BRASÍLIA - O ministro da Saúde, José Serra, apresenta hoje na abertura da sessão especial da Assembléia-Geral da ONU um balanço com os avanços do programa brasileiro de distribuição gratuita de remédios e combate à aids.
Serra vai participar da mesa-redonda sobre prevenção e tratamento, mostrando como o País conseguiu reduzir pela metade o número de mortes por aids, entre 1995 e 1999, e em 80% o total de internações hospitalares por infecções oportunistas.

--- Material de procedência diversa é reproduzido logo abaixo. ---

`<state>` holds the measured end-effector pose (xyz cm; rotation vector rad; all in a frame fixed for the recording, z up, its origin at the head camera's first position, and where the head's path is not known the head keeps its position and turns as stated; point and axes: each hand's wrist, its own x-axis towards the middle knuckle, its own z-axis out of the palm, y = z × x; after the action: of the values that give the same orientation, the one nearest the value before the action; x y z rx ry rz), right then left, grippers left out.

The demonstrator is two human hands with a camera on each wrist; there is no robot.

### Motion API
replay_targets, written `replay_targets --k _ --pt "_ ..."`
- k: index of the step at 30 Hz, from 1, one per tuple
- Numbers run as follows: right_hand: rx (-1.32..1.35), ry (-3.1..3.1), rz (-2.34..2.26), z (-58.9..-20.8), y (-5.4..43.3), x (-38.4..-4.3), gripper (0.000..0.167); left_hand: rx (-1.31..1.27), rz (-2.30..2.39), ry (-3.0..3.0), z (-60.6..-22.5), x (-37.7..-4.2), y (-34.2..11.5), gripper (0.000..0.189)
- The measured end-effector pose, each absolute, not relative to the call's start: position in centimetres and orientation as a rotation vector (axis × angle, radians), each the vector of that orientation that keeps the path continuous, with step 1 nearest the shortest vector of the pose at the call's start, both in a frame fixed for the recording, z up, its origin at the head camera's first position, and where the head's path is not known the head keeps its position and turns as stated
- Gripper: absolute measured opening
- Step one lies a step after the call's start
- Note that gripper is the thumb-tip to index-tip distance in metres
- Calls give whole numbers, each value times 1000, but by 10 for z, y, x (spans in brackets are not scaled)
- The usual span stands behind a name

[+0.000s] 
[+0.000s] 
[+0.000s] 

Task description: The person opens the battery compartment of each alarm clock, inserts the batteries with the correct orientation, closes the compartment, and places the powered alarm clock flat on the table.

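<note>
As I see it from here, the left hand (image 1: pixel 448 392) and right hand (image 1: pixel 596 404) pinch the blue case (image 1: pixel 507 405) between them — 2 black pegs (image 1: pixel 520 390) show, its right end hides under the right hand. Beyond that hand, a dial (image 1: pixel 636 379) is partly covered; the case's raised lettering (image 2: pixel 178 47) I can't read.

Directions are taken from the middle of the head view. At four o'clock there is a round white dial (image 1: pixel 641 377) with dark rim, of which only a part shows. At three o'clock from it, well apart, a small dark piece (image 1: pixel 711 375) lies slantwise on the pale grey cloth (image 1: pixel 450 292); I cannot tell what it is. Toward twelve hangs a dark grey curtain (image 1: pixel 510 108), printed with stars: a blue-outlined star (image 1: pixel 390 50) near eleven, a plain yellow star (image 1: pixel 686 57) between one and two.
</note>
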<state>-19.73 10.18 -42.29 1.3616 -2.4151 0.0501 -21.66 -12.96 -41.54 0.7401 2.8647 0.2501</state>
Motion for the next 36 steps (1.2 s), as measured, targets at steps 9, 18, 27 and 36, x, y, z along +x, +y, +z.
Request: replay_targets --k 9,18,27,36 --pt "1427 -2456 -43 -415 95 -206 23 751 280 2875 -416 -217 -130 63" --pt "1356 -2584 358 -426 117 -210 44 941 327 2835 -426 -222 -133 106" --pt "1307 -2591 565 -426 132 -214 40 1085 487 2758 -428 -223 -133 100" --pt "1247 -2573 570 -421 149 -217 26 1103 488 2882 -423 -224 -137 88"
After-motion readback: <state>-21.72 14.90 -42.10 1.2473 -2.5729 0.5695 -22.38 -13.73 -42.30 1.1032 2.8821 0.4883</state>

Na quarta-feira, último dia da reunião, ele discursará para todos os presentes à assembléia.
O objetivo do Brasil é reafirmar aos demais países ser viável a distribuição gratuita do coquetel antiaids, como medida indispensável para controlar a doença. "O Primeiro Mundo enfatiza apenas a prevenção para não ter de pagar o tratamento", diz o chefe da Assessoria Internacional do Ministério da Saúde, José Marcos Nogueira Viana.
O exemplo brasileiro pode ter papel importante na busca de soluções para o problema, segundo Viana. Produzindo remédios genéricos e ameaçando laboratórios estrangeiros com a quebra de patentes, o Brasil oferece tratamento até seis vezes mais barato que a Europa e os EUA. "E serve de contraponto ao receio dos países ricos de que nações subdesenvolvidas não tenham condições de administrar tratamentos em massa contra a aids", acrescentou Viana.